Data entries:
-------------------------
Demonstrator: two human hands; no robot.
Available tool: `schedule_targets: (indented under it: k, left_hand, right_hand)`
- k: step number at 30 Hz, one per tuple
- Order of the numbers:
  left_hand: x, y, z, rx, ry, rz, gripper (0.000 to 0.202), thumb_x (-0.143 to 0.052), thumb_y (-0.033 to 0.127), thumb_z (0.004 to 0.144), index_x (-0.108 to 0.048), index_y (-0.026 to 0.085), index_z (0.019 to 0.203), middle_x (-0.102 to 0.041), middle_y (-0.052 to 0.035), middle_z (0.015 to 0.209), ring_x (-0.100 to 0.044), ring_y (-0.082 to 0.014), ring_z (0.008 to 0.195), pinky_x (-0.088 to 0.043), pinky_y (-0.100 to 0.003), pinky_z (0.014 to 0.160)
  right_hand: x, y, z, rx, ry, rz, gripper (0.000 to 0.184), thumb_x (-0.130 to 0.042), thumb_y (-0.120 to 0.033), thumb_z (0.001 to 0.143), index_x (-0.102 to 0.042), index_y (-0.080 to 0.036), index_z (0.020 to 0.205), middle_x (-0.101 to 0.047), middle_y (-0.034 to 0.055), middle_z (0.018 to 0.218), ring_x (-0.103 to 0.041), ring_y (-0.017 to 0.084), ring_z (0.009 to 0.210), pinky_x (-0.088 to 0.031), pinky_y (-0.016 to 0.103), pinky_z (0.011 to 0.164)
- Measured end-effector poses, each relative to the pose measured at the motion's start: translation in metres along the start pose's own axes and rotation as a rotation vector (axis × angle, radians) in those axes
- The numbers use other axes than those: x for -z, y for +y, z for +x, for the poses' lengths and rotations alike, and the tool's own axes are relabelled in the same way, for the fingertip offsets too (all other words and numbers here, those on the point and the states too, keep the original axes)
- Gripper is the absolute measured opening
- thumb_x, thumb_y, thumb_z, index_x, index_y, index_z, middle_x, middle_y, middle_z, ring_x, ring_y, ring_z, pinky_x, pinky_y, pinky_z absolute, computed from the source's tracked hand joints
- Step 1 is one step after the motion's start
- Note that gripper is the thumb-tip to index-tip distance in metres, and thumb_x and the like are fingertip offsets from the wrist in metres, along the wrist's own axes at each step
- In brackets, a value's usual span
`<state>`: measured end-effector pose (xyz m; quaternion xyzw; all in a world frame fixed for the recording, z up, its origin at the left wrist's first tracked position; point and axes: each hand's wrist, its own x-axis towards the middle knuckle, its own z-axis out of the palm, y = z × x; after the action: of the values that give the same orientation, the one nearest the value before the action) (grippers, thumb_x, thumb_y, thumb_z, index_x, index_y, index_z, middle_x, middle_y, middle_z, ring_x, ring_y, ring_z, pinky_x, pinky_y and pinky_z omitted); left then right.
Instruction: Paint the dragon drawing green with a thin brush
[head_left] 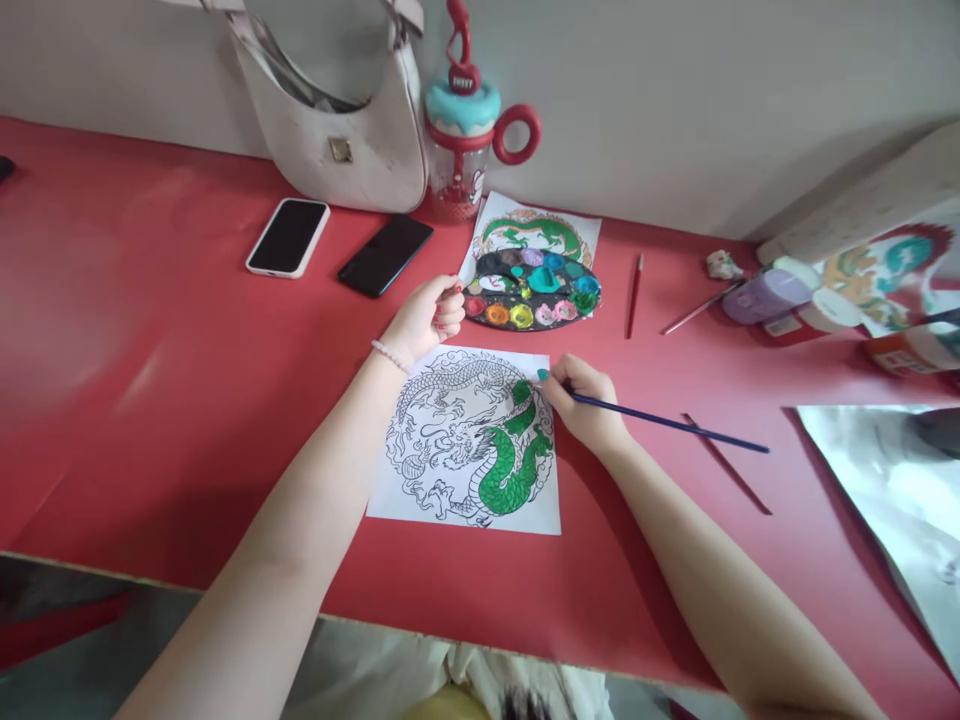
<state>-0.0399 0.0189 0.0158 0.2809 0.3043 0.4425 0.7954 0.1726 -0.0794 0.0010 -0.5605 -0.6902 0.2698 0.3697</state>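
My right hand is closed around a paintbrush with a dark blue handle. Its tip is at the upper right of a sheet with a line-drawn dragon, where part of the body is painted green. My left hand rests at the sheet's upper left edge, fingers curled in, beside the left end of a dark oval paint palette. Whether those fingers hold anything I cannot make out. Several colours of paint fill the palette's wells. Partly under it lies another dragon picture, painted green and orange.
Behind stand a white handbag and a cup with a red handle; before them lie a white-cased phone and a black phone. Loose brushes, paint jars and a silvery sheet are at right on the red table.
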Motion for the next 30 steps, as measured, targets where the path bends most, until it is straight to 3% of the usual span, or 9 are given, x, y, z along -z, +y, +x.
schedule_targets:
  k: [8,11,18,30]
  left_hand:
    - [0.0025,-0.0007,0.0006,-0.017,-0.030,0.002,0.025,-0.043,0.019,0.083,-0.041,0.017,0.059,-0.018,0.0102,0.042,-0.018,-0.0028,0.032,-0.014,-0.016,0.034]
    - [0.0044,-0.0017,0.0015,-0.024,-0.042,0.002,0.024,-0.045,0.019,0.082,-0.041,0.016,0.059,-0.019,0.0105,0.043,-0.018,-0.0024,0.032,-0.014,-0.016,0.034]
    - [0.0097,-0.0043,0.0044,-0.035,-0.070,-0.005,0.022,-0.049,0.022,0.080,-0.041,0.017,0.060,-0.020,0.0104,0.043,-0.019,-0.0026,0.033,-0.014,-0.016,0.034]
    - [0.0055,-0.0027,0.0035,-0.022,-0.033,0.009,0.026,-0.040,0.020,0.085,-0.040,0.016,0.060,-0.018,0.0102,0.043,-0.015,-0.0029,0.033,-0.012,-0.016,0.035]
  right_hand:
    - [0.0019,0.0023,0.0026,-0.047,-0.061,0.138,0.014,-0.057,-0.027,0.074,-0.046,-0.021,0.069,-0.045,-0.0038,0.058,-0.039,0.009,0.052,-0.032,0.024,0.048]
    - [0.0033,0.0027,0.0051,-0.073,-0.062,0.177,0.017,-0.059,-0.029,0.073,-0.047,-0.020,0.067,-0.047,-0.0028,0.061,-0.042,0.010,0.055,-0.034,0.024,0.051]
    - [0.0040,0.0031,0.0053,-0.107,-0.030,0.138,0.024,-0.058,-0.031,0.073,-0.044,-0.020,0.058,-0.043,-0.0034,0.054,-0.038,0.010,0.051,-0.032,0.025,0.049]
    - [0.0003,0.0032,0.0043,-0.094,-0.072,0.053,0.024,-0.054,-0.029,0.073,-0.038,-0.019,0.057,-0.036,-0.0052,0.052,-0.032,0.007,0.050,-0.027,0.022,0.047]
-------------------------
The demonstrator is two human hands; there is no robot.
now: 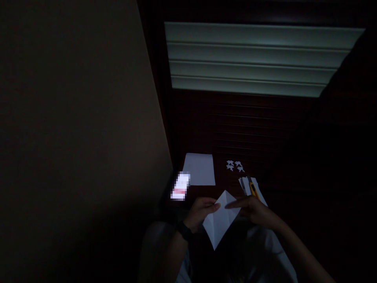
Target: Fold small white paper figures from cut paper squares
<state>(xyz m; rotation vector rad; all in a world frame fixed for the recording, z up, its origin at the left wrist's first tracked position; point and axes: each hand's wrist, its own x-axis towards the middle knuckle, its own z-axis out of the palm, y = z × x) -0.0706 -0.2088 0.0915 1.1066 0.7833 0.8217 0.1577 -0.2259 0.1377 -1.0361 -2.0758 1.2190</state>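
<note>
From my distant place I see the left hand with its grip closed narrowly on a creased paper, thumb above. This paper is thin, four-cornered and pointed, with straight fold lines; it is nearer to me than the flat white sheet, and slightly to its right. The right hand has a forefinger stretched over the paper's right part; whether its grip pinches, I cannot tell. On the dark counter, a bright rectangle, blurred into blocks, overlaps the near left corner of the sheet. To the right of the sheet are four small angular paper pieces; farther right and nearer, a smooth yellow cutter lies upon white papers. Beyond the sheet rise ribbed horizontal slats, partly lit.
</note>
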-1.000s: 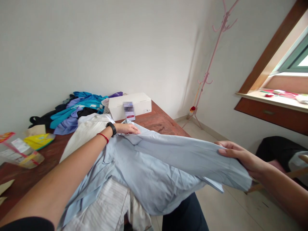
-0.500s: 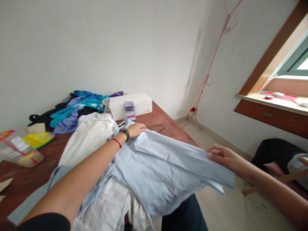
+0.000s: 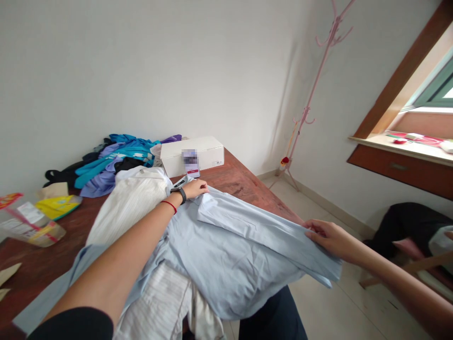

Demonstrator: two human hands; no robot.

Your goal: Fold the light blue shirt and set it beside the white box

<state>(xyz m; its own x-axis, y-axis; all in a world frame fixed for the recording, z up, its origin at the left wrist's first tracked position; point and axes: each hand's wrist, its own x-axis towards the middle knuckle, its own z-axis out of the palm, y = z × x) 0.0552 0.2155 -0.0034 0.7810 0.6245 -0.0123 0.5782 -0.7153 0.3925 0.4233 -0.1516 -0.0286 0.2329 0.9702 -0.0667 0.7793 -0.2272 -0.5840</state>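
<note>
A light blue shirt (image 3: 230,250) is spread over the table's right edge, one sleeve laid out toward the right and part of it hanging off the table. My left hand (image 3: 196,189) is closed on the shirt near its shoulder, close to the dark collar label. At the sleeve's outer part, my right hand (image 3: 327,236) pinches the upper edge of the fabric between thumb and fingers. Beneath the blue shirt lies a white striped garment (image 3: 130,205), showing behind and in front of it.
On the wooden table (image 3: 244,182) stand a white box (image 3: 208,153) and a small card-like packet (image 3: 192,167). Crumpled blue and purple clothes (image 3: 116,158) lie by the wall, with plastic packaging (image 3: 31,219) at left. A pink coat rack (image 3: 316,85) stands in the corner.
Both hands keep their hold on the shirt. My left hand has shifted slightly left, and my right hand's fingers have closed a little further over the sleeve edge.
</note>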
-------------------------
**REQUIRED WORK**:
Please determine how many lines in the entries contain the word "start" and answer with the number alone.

**OUTPUT OF THE EXERCISE**:
2